Y655: Longitudinal Data Analysis
This course will introduce students to the theory and practice of longitudinal data analysis. We will examine a number of approaches for modeling change (in continuous outcomes) and event occurrence (in categorical or ordinal outcomes), including a careful treatment of the metric of time. Examples for the course will come primarily from the field of education; however, the methods are presented in general and examples are easily extended to many fields. Students will learn to develop, implement, interpret, and report research involving longitudinal data analyses. Further, students are expected to gain proficiency in SAS as it pertains to longitudinal data analysis.
Prerequisites: 2 semesters of graduate coursework in statistics.
Algebra Required?: For notation.
Calculus Required?: For concepts and to a limited degree, for derivations.
Day(s) per week offered: 2 days per week, usually Tue/Thu. Yes, there is a lab as required.
Recommended follow-up classes: Depends on research interests.
Substantive Orientation: Social sciences; however, applications to the natural/physical sciences abound.
Statistical Orientation: Frequentist.
Books used: Singer & Willett. (2003). Applied Longitudinal Data Analysis. Similar, although a bit more technical is Hedeker & Gibbons. (2006). Longitudinal Data Analysis.

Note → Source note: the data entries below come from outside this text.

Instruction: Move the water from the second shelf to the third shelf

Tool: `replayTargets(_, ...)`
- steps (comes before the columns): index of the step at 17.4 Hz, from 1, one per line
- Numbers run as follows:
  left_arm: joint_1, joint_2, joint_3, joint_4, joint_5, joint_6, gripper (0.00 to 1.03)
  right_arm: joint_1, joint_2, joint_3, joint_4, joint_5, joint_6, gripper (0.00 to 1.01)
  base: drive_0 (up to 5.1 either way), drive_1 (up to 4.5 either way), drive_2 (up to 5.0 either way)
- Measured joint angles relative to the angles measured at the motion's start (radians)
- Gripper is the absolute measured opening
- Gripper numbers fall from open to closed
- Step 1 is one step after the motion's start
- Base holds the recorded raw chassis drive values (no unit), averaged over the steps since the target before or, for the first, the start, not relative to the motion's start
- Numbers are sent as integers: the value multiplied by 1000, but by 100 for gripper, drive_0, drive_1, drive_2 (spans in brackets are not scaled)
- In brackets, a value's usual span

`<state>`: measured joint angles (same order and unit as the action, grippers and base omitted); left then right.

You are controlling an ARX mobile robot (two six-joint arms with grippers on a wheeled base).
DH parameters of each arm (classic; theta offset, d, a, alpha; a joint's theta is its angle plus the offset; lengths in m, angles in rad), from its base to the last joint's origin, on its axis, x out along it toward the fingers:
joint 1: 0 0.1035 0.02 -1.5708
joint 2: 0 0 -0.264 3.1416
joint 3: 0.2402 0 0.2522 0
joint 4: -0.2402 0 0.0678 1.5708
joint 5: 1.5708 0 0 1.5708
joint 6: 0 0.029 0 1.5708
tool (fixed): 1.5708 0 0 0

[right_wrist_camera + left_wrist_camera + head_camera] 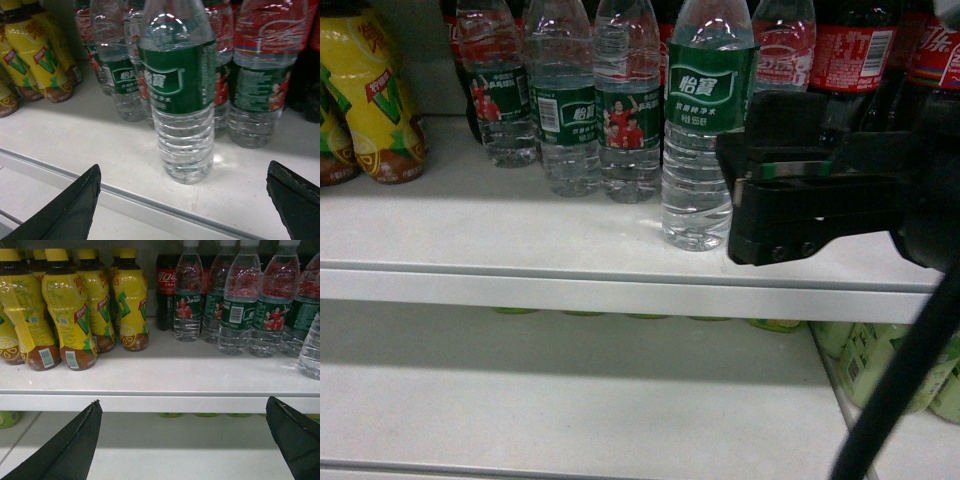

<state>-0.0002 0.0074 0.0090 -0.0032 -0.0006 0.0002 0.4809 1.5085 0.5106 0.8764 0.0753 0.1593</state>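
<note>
White store shelf (pixel 250 195): clear ribbed green-labelled water bottle (pixel 182 100) upright near front edge, untouched; right gripper (pixel 182 200) spread wide before it; left gripper (pixel 182 440) likewise spread, empty.

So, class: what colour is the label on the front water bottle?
Dark green with white characters on the water bottle; the right wrist view shows it best.

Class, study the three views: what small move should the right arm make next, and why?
Probably ease the right gripper straight forward so its open fingers pass either side of the front water bottle. That bottle stands apart from the row, centred between the fingers but not yet between them; the shelf in front is bare.
</note>
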Motion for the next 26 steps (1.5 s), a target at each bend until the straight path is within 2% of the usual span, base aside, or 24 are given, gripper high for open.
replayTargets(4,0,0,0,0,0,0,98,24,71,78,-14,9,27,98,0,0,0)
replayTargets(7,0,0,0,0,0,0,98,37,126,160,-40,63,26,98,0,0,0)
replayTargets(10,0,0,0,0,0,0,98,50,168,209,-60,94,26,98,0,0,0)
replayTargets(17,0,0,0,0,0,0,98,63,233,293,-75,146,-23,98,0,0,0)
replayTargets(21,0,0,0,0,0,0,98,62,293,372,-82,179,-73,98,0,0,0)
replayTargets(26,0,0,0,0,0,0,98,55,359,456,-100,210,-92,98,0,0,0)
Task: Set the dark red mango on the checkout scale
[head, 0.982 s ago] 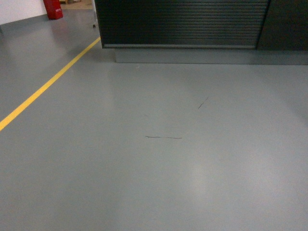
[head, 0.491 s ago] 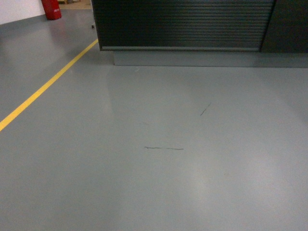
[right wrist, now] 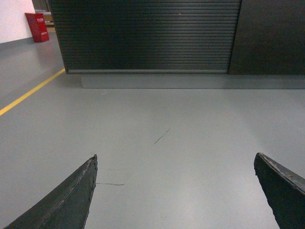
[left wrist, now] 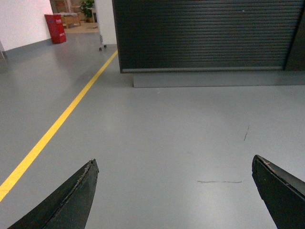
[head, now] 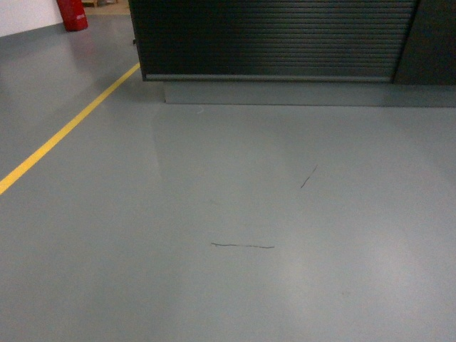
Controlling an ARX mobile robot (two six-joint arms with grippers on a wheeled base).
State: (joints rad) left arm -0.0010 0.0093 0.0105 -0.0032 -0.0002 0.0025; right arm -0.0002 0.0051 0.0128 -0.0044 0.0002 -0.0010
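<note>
Grey floor (head: 228, 214) ahead | checkout (head: 271, 39) ribbed front beyond | yellow line (head: 64, 132) at left | left gripper (left wrist: 174, 191) spread wide, empty | right gripper (right wrist: 176, 191) spread wide, empty

The checkout (head: 271, 43) stands ahead of me, at the far edge of the floor (head: 228, 285), its ribbed panel above its base. A floor line (head: 68, 128) runs along my left, passing left of the checkout. Behind it, far left, stands a bin (head: 71, 14).
</note>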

Applied/Theoretical: applied with explanations (not many derivations) of statistical theory.
Software Used: SAS
How the software is used: Computation, some programming, and data analysis.
Problem Sets: Yes, with a mix of theoretical/conceptual/analytic problems and applied, data analysis.
Data Analysis: Yes, for the homework assignments and the final project.
Presentations: Yes, a research paper is required for the final project. Can include methodological or applied perspectives.
Exams: None at present; however, that could change.
Keywords: Longitudinal analysis; multilevel model; survival models; data analysis.